Exercise. Which lines below contain the word "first"? Copy each of them.

Information shown.
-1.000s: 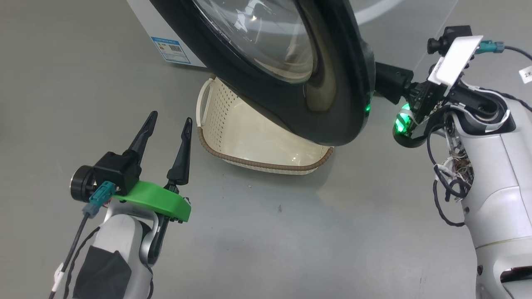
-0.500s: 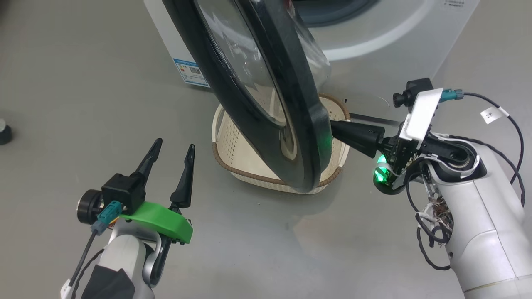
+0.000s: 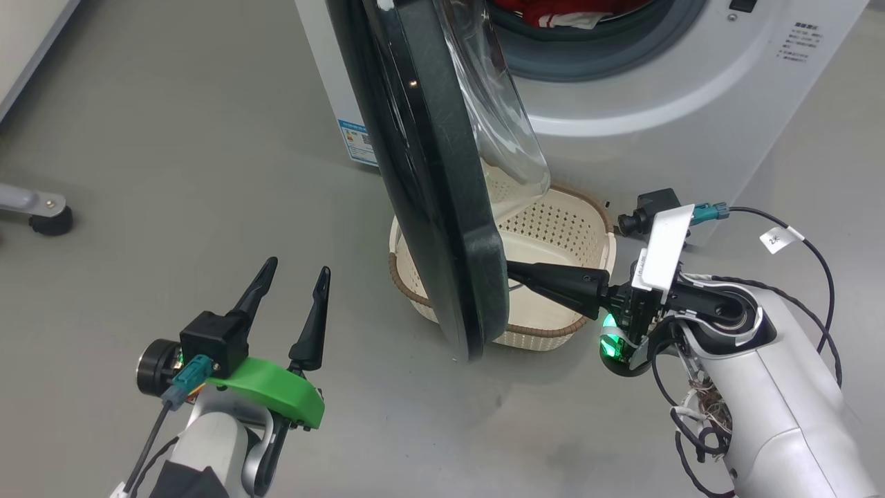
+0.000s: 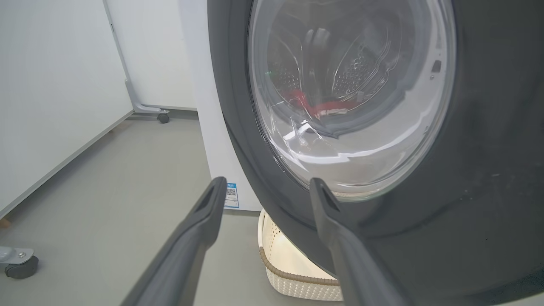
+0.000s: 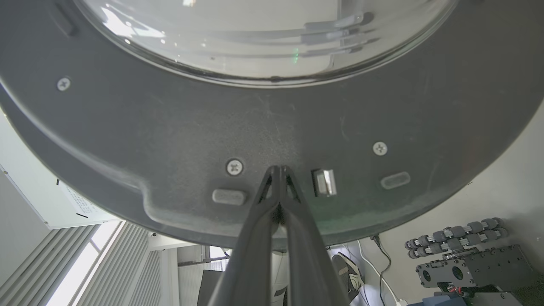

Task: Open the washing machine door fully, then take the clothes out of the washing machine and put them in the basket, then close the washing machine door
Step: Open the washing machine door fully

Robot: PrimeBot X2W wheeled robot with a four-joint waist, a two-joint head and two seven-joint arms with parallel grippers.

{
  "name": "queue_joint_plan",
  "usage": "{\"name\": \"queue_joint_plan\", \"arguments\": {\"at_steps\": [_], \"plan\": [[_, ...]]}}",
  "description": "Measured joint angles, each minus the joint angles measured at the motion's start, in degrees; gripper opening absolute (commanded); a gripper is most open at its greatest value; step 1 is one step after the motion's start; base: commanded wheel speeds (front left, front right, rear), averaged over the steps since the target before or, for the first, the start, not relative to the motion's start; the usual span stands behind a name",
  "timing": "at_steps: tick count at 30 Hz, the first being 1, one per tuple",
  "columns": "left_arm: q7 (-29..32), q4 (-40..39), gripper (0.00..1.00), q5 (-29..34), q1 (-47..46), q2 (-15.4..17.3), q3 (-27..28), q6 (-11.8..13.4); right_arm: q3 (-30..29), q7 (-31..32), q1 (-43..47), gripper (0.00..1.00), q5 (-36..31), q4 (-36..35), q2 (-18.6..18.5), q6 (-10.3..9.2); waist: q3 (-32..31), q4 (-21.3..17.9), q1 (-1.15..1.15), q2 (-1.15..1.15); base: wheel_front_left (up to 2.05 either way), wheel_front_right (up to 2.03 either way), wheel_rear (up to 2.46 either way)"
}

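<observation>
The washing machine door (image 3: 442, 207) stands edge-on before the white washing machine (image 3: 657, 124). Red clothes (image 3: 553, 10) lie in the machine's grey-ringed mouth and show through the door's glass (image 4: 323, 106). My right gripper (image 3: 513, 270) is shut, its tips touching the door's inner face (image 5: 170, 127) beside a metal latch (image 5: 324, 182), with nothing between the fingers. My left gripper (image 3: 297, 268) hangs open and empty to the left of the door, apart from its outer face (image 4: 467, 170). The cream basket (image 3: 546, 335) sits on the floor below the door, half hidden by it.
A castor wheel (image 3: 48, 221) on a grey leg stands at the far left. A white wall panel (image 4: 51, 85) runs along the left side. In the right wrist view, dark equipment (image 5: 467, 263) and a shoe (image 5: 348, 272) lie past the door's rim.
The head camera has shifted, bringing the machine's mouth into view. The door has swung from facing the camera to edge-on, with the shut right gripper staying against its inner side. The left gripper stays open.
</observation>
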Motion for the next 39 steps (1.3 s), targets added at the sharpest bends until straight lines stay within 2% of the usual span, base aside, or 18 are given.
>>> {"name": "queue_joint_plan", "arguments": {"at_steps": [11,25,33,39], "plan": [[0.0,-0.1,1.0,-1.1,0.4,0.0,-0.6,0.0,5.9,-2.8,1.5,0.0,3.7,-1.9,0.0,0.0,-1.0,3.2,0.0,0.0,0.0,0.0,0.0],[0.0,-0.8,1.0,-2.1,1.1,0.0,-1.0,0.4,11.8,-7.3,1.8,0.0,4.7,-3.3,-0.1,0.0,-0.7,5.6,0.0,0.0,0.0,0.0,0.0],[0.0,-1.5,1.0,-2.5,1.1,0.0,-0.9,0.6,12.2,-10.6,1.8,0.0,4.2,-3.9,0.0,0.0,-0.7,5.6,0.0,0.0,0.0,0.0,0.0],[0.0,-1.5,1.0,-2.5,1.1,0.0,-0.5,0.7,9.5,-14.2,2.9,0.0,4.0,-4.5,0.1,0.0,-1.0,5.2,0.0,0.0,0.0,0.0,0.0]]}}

Answer space.
  "description": "Measured joint angles, each minus the joint angles measured at the motion's start, in degrees; gripper opening absolute (commanded); a gripper is most open at its greatest value; step 1 is one step after the motion's start; base: commanded wheel speeds (front left, front right, rear), averaged over the steps since the target before or, for the first, the start, not relative to the motion's start; the usual span stands behind a name",
  "timing": "at_steps: tick count at 30 Hz, the first being 1, one per tuple",

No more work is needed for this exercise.